WordPress including its components requires regular care and maintenance in the form of software updates.

WordPress is a great content management system, very popular and one of the world's leading open source systems of its kind. However, like all software products, it is neither perfect nor static. There is a large and very agile developer community that is constantly developing this CMS, making it more secure and adapting it to the latest trends and developments.

WordPress could not meet all the needs of its users "out of the box" if it were not expandable with so-called "plugins" and "themes". Ideally, these extensions are also regularly adapted by their creators, e.g. to ensure their compatibility with the current WordPress version and to close any security gaps that have become known.

There are updates for WordPress itself as well as for WordPress themes and plugins. An update can have various reasons:

• bug fixes,
• improving and expanding features,
• ensuring compatibility
  (to the WordPress core for plugins and themes) and
• fix Security Vulnerabilities.

Updates often do not have to be carried out immediately, in some cases an immediate update is even not advisable.

So it sometimes makes sense to wait with an update until dependent plugins that are closely linked to the overall system are also available in an updated version.

However, if it is a security update, action must be taken as soon as possible!

Such security updates can also affect plugins. This also applies to your inactive themes and plugins, by the way.

If you always have the latest version of WordPress installed, you are on the safe side and well protected against attacks from the web. However, if you are using an outdated version, the risk of vulnerability increases with every month that this version becomes obsolete! Attackers look very specifically for websites that are operated with an outdated version in order to be able to gain easy access to these systems and then abuse them for their criminal purposes. This almost always happens in total anonymity and completely unnoticed by the site operator.

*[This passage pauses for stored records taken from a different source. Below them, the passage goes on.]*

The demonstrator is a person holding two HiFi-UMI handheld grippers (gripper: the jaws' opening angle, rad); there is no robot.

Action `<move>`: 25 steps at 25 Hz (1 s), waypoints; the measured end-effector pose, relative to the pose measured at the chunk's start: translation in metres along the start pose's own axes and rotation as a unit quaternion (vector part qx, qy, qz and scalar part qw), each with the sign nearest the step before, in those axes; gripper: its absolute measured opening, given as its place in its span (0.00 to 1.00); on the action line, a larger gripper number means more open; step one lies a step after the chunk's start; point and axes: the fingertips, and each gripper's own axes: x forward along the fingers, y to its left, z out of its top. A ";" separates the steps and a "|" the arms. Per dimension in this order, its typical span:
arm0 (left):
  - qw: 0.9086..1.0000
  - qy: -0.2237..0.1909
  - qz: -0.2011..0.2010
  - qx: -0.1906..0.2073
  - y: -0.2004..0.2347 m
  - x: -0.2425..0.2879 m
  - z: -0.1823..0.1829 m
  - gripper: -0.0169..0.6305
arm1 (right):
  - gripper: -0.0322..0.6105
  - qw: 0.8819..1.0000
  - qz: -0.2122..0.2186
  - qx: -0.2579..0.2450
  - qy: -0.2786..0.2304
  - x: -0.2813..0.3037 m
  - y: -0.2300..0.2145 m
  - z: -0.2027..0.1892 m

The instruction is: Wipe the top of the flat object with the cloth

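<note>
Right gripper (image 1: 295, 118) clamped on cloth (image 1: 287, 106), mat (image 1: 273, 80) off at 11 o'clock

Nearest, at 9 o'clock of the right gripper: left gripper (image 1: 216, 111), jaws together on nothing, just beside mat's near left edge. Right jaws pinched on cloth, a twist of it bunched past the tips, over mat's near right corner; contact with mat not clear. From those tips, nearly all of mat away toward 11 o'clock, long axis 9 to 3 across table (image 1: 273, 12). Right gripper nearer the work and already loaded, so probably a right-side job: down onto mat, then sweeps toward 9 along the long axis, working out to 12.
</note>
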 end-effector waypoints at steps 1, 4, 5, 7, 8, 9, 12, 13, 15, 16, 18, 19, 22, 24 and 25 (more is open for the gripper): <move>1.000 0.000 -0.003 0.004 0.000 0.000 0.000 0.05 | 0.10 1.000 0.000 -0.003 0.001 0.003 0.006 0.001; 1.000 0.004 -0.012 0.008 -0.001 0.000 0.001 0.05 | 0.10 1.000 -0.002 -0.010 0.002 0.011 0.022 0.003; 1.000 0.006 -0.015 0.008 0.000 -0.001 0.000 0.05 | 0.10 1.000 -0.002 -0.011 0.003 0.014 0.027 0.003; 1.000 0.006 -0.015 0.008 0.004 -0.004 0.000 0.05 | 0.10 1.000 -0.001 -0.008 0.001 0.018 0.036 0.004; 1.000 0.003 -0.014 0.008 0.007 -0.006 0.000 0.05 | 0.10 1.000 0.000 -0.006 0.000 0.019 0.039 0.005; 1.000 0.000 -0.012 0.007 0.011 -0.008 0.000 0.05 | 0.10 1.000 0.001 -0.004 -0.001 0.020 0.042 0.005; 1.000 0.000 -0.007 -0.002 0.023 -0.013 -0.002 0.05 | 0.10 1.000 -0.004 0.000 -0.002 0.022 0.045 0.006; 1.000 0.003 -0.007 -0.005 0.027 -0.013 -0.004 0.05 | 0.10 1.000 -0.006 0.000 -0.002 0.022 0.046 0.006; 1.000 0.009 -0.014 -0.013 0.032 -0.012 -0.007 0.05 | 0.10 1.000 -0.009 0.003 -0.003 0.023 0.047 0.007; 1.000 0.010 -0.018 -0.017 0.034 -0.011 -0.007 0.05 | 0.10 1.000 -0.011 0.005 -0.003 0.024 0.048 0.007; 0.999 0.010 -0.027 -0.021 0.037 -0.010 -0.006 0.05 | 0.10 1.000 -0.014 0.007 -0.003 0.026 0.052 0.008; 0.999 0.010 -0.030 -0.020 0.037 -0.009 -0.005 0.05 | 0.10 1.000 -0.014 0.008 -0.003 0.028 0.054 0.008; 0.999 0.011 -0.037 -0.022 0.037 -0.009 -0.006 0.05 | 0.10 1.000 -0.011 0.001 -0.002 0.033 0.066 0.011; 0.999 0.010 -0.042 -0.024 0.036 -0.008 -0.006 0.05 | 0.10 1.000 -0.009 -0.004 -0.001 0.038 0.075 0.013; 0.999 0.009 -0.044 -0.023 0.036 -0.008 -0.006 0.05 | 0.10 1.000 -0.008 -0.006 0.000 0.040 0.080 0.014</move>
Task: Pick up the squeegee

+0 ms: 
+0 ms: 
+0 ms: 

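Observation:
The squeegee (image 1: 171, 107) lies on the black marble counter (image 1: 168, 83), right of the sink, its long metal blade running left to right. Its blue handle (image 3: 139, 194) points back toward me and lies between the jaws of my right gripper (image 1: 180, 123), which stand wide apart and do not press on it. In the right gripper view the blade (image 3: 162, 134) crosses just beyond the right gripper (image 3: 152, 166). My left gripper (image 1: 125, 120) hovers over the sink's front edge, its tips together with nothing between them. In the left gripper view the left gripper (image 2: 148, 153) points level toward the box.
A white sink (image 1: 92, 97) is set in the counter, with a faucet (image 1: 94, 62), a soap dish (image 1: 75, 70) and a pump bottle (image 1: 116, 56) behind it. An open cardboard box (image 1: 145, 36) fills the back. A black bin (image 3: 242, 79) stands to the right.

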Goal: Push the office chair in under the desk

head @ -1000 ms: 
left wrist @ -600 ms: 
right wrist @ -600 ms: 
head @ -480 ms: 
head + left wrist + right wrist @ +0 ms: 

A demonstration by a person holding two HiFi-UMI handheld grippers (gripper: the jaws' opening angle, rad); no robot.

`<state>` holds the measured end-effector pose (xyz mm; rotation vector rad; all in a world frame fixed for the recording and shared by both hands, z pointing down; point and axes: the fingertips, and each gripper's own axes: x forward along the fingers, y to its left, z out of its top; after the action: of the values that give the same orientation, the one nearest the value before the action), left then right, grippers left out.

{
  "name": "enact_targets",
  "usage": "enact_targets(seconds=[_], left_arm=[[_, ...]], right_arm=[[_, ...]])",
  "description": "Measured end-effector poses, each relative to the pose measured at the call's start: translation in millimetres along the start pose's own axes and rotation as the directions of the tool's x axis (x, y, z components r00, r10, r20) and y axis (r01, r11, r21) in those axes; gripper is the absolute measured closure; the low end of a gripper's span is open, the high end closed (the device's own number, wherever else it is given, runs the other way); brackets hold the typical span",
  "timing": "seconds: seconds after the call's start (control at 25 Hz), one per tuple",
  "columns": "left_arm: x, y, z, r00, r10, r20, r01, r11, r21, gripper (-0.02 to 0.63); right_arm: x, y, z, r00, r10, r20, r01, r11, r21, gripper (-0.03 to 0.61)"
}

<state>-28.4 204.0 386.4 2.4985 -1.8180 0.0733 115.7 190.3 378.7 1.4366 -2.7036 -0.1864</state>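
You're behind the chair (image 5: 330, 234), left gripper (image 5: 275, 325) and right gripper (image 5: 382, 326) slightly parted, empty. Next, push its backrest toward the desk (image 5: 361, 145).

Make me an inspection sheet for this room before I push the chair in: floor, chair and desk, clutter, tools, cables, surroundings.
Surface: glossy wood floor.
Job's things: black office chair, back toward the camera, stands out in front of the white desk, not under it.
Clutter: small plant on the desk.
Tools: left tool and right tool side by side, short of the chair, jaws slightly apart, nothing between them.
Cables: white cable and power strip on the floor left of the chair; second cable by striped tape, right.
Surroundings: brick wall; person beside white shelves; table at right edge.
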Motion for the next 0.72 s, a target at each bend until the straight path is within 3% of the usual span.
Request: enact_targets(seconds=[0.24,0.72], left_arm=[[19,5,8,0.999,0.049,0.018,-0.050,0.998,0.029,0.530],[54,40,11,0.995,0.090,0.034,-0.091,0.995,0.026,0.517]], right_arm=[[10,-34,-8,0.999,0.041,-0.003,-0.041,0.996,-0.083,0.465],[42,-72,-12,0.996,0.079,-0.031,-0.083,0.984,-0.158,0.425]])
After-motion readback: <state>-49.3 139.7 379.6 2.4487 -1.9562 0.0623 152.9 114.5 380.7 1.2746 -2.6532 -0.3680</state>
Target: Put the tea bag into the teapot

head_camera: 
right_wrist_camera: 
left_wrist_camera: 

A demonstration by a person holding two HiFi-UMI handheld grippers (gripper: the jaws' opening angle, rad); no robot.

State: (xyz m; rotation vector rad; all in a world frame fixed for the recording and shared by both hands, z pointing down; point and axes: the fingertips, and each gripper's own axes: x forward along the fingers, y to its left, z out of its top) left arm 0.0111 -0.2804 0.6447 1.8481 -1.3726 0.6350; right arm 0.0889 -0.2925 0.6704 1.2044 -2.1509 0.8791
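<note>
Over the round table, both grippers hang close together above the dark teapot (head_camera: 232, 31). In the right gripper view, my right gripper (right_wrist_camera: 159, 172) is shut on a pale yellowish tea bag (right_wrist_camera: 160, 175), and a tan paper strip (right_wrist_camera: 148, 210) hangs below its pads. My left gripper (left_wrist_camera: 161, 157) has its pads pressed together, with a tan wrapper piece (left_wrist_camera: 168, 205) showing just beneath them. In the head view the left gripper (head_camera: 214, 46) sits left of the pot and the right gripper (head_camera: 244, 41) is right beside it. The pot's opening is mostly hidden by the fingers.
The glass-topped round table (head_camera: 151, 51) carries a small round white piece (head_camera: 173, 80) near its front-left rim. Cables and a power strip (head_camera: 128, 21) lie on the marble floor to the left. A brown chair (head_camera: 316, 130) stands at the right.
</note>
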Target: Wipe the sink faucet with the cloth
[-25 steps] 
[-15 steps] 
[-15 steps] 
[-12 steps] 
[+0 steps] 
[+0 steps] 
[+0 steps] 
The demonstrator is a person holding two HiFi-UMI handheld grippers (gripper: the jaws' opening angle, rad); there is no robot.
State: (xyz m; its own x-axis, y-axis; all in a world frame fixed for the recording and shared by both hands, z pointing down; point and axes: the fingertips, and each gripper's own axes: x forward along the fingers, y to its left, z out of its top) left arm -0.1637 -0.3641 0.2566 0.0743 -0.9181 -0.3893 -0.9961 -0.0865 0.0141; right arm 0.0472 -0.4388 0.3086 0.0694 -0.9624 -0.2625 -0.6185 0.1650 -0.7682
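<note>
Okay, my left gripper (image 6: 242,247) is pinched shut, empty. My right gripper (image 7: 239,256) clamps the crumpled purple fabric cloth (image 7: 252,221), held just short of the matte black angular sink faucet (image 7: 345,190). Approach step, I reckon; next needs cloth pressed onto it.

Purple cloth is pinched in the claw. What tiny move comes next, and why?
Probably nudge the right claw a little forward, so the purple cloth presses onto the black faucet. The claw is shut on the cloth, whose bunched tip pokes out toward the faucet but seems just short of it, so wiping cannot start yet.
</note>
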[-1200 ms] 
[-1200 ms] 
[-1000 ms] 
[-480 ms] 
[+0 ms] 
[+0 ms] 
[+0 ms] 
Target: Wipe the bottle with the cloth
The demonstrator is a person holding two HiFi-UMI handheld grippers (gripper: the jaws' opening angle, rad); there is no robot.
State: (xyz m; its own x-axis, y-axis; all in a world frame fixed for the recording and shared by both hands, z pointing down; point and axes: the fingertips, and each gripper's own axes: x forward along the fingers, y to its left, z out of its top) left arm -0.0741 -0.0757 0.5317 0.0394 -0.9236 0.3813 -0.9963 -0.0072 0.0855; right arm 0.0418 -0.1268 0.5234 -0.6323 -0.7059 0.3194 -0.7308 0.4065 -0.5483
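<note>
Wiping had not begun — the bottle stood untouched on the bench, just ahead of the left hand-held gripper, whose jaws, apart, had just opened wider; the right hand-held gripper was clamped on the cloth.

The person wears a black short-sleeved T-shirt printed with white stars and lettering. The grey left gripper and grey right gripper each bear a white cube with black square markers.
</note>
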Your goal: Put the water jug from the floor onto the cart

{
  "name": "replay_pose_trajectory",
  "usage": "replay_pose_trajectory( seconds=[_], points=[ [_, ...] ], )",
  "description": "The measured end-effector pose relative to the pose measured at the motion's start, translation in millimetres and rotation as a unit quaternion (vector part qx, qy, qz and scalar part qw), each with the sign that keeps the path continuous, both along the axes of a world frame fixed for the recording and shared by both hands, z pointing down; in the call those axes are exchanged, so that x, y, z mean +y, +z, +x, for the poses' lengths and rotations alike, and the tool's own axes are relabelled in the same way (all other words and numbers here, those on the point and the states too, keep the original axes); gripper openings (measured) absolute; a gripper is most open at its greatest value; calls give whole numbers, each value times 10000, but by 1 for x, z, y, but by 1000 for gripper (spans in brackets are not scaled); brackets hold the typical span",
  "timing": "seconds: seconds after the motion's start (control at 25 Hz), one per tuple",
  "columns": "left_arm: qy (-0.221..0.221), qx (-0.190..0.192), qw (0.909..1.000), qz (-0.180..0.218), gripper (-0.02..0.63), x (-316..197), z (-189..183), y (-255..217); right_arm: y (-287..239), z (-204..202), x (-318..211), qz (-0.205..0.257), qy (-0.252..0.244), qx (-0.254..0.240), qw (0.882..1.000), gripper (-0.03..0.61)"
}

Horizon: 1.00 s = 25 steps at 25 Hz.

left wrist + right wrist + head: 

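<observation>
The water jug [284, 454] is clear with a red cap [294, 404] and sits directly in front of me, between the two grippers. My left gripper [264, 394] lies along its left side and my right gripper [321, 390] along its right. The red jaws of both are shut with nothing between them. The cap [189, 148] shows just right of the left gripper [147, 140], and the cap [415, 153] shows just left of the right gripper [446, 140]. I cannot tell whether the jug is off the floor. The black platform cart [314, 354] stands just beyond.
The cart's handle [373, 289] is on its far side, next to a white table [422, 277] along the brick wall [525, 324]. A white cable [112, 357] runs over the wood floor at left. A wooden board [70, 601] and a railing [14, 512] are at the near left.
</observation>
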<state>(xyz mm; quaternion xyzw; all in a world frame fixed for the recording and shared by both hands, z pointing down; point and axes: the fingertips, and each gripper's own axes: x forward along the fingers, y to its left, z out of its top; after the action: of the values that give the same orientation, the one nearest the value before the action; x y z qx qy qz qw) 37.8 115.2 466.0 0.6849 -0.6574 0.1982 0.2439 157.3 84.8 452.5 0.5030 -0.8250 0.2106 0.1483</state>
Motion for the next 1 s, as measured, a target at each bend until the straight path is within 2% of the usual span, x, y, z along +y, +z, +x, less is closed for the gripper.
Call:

Specifically, by exploiting found security gaps, PHP code is smuggled into the website, which is able to distinguish between the Googlebot and a normal browser of a website visitor. Many WordPress sites are also affected by this.

If your website is affected by such an attack, it is generally pointless to try to locate the manipulated PHP files and to correct the corresponding places. It is also very time-consuming and often only a matter of time before the website is compromised again.

The only way to restore a clean state is to do a complete reinstallation with a current WordPress version and current additional components, taking into account the most important security precautions, such as assigning new, strong passwords for admins, database and FTP and, if necessary, installing tried-and-tested security plugins.

Ideally, the content can still be restored from the database. In any case, leave these measures to a real professional, because a lot of experience, know-how and instinct is required here.

Research, tests, coordination, implementation and final functional tests of the entire system always involve a considerable amount of time.

It makes sense that such updates are not carried out on the live system, but in a separate, isolated test system and only transferred to the live domain if they are successful.

A similar procedure is also recommended for very complex websites, such as shop systems, or websites with a multilingual function. Before an update, it should always be checked first whether the theme or plugins may result in a whole rat's tail of further updates due to their age or certain dependencies. An experienced system administrator can obtain this information from various sources.